Calculate / set scaling for floats/(u)ints to (u)ints

reset()

Set object to values before any scaling calculation

scaling_needed()

Checks if scaling is needed for input array

Raises WriterError if no scaling possible.

The rules are in the code, but:

  • If numpy will cast, return False (no scaling needed)

  • If input or output is an object or structured type, raise

  • If input is complex, raise

  • If the output is float, return False

  • If the input array is all zero, return False

  • If there is no finite value, return False (the writer will strip the non-finite values)

  • By now we are casting to (u)int. If the input type is a float, return True (we do need scaling)

  • Now input and output types are (u)ints. If the min and max in the data are within range of the output type, return False

  • Otherwise return True

slope

get/set slope

to_fileobj(fileobj, order='F', nan2zero=None)

Write array into fileobj

Parameters
fileobjfile-like object
order{‘F’, ‘C’}

order (Fortran or C) to which to write array

nan2zero{None, True, False}, optional, deprecated

Deprecated version of argument to __init__ with same name

SlopeInterArrayWriter

class nibabel.arraywriters.SlopeInterArrayWriter(array, out_dtype=None, calc_scale=True, scaler_dtype=<class 'numpy.float32'>, **kwargs)

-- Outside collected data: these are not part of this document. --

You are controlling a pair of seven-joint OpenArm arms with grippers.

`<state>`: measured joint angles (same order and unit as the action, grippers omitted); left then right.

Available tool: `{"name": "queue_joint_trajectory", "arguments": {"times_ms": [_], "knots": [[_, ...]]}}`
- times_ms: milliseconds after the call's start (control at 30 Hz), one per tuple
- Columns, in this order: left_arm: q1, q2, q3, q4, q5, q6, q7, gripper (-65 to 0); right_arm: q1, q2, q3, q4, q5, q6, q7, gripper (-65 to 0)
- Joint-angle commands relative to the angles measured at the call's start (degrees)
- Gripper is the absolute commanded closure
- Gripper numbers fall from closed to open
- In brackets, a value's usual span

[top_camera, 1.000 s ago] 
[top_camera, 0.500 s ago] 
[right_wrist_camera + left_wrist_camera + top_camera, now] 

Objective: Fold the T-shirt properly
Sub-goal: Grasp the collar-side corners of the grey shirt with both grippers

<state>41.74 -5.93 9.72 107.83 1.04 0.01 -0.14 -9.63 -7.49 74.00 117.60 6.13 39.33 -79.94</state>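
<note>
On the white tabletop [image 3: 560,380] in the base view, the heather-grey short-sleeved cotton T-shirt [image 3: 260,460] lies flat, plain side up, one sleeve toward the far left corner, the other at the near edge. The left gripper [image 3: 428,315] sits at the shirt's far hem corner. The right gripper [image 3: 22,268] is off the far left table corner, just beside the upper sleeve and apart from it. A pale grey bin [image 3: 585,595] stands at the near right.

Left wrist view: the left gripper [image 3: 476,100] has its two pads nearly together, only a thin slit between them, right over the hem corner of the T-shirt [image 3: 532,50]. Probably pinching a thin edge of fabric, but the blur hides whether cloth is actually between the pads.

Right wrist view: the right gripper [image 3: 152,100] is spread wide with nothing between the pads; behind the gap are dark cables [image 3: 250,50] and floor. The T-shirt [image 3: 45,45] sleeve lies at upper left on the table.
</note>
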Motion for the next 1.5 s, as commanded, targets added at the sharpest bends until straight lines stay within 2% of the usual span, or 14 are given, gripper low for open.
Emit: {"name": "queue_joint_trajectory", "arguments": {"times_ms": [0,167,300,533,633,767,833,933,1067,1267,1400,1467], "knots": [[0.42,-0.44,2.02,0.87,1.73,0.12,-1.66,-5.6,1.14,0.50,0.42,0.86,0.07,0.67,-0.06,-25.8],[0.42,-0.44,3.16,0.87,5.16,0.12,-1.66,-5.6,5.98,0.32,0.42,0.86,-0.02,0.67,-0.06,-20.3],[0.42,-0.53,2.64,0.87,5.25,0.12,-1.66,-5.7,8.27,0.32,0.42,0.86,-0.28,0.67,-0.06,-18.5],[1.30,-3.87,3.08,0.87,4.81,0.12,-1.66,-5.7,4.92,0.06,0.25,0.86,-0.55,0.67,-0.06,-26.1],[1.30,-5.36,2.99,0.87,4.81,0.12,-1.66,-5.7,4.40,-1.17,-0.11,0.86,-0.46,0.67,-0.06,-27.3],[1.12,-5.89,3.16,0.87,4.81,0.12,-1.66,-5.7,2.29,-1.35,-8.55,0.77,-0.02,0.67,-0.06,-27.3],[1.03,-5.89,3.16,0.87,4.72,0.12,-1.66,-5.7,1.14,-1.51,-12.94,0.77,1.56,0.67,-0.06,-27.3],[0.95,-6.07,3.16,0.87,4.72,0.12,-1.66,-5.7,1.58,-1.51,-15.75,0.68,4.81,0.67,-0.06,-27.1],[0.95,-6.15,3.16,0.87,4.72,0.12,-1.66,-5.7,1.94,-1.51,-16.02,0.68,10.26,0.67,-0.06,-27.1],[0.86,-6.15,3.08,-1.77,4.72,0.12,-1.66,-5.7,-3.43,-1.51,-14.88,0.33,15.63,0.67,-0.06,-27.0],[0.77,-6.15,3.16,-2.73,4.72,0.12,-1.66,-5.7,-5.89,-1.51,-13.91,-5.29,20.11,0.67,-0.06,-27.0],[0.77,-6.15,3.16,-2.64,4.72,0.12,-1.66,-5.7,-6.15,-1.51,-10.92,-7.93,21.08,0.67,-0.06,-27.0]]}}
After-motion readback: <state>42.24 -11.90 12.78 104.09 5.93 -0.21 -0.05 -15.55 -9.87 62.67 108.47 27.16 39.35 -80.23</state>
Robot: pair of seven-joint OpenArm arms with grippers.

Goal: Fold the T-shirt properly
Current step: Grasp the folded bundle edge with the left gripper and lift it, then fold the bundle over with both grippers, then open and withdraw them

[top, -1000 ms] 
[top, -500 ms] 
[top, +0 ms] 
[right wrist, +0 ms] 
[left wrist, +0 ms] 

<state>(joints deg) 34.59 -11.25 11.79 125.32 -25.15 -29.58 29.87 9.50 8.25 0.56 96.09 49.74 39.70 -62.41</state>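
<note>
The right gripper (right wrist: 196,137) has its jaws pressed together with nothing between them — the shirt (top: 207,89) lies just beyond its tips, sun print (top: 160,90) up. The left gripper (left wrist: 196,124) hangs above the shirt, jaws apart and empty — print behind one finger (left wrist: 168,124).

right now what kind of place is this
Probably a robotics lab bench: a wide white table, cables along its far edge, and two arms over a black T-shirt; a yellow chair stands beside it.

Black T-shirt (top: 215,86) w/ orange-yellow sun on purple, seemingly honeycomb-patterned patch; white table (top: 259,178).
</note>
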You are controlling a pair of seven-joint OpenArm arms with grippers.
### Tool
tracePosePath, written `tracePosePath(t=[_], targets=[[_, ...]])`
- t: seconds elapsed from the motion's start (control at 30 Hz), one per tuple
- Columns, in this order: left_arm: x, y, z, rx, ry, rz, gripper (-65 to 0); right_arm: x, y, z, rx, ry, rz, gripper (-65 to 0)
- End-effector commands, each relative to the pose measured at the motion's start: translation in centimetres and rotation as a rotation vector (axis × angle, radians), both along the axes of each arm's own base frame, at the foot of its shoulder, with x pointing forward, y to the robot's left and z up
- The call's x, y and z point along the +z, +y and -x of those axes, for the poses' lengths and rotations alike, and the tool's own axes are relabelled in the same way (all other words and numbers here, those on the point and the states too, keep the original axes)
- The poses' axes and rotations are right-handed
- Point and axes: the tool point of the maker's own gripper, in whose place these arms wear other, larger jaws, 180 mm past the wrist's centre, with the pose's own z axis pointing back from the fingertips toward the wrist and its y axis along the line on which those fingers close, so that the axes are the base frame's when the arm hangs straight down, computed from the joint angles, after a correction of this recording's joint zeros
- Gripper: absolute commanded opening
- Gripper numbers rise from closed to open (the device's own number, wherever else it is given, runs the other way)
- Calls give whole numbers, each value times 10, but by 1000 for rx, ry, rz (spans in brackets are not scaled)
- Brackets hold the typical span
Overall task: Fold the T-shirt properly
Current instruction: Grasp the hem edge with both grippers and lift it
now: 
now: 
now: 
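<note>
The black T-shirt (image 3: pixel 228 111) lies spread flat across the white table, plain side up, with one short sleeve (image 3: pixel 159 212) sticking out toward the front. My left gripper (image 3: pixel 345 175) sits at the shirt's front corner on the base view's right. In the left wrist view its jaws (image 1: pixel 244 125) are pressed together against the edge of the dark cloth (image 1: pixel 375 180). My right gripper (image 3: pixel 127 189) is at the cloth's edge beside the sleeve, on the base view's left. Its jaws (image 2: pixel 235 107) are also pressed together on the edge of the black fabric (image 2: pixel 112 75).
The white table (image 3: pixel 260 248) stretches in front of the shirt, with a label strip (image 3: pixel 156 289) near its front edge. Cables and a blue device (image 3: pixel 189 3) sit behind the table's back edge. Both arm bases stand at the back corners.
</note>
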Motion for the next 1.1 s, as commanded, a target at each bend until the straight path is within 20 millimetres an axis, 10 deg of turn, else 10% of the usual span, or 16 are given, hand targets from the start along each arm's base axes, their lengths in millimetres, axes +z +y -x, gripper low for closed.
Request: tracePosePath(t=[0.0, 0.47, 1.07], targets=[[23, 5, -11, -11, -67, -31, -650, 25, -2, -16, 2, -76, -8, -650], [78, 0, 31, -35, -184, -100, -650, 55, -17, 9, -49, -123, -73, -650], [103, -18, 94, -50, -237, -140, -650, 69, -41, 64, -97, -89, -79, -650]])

Bases: nibabel.arraywriters.SlopeArrayWriter

Array writer that can use slope and intercept to scale array

The writer can subtract an intercept, and divided by a slope, in order to be able to convert floating point values into a (u)int range, or to convert larger (u)ints to smaller.

It extends the ArrayWriter class with attributes:

  • inter

  • slope

and methods:

  • reset() - reset inter, slope to default (not adapted to self.array)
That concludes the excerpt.